If an algorithm can be made to detect it (1)

rolfwind (528248) | more than 5 years ago | (#27710489)

doesn't that just mean a computer can also feed the correct data in, defeating it?

Anyway, the little tests these days are stupid and annoying, and perhaps for some people, getting impossible to do. Perhaps instead of the test being administered at the point of registration, new accounts at places should be automatically monitored for type of activity.

For instance, if the first post at a forum has any links to blacklisted ad sites (could be EasyList USA, whatever), it's probably safe to just kick it out automatically. And things of that nature. Or just the old sign up with a credit card and charge onetime $0.41 trick (or whatever to just cover min fees) to keep bots out of the community's hair.

I'm sure other solutions will have the old How-To-Fix-Email-response "Yes, but your idea won't work because (Mark random amount of 100 checkboxes)"

Re:If an algorithm can be made to detect it (1)

kvezach (1199717) | more than 5 years ago | (#27711203)

doesn't that just mean a computer can also feed the correct data in, defeating it?

Unless P == NP, checking a solution can some times be a lot easier than actually generating a solution. Consider, for instance, a hash like SHA-1. The whole point of a secure cryptographic hash is that checking if a certain hash matches that corresponding to a document is very easy, but crafting a document that matches an already specified hash is very hard.

Re:If an algorithm can be made to detect it (1)

Spasemunki (63473) | more than 5 years ago | (#27711455)

But this problem isn't checking a number theoretic property; it's applying a heuristic to a small pool of data points that may have been passed to you by a hostile reporter. Nothing indicates that this problem is significantly harder to provide a solution to programatically than to check programatically.

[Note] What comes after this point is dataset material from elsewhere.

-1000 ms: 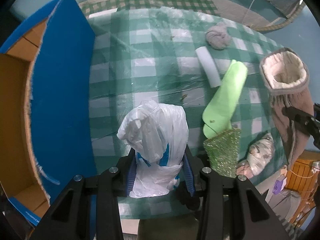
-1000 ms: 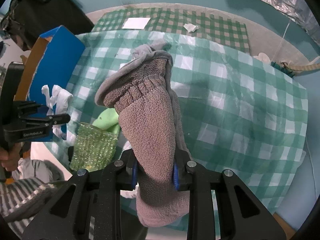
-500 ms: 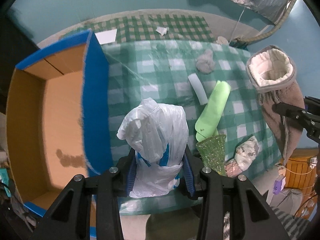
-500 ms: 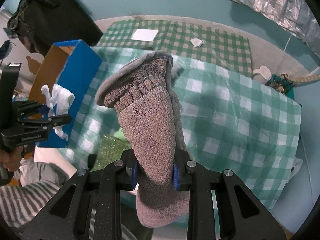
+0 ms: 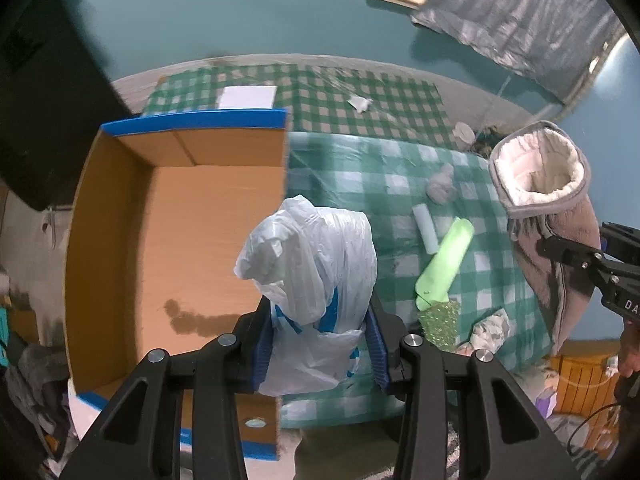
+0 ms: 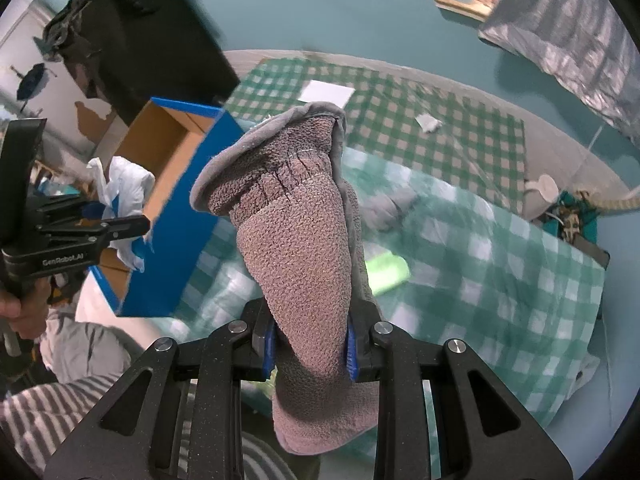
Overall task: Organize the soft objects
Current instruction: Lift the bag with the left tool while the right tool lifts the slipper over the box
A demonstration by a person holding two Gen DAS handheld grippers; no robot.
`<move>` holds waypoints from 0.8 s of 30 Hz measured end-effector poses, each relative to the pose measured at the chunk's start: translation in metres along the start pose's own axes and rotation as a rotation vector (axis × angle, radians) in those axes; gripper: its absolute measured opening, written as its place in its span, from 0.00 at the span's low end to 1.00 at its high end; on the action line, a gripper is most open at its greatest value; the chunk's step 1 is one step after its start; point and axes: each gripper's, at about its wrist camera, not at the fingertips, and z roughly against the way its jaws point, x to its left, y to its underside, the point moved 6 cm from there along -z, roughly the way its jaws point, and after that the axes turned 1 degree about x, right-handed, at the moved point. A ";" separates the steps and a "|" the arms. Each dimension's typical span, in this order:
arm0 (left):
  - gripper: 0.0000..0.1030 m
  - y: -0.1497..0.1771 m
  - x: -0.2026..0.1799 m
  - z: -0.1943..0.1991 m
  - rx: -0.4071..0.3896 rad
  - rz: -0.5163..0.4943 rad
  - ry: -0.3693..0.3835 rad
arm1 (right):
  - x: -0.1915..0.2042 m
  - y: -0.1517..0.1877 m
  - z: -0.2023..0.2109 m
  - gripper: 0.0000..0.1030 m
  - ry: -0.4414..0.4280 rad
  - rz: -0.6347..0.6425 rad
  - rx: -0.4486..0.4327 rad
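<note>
Bag (image 5: 316, 276) and slipper (image 6: 304, 248) are both carried clear above the checked table (image 5: 500, 280), as I judge it, so I can drop them into the open cardboard box (image 5: 120, 216) at its left. Left tongs (image 5: 320, 344) grip the white plastic bag, bunched between the pads. Right tongs (image 6: 310, 344) clamp the brown fleece slipper, cuff up.

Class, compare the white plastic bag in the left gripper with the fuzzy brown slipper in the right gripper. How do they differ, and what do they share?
The bag is thin, shiny, crinkled white plastic with blue print; the slipper is thick, matte brown fleece. The bag is bunched into a lump; the slipper keeps its shape, its cream-lined opening visible in the left view. Shared: each is clamped between blue pads, the bag by the left gripper, the slipper by the right gripper, off the table.
</note>
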 end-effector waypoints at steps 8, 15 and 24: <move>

Plus, the attacker gets a free oracle that tells you if you've created a good set of attack data. Let one real person register through the system, capture their data, and add a small amount of randomness to the timing and it would appear that you have permanently broken the system; I don't know how you could exclude an attacker doing that without also excluding a lot of actual users.

Tech Support (5, Funny)

cjfs (1253208) | more than 5 years ago | (#27710491)

I can see it now: "have you tried moving your mouse around randomly?", "how about clicking on a few different parts of the page then making coffee?", "still not working? Try slamming the mouse down several times", "okay, as a last resort click on the tabloid pop-up."

Re:Tech Support (1)

ElectricTurtle (1171201) | more than 5 years ago | (#27710591)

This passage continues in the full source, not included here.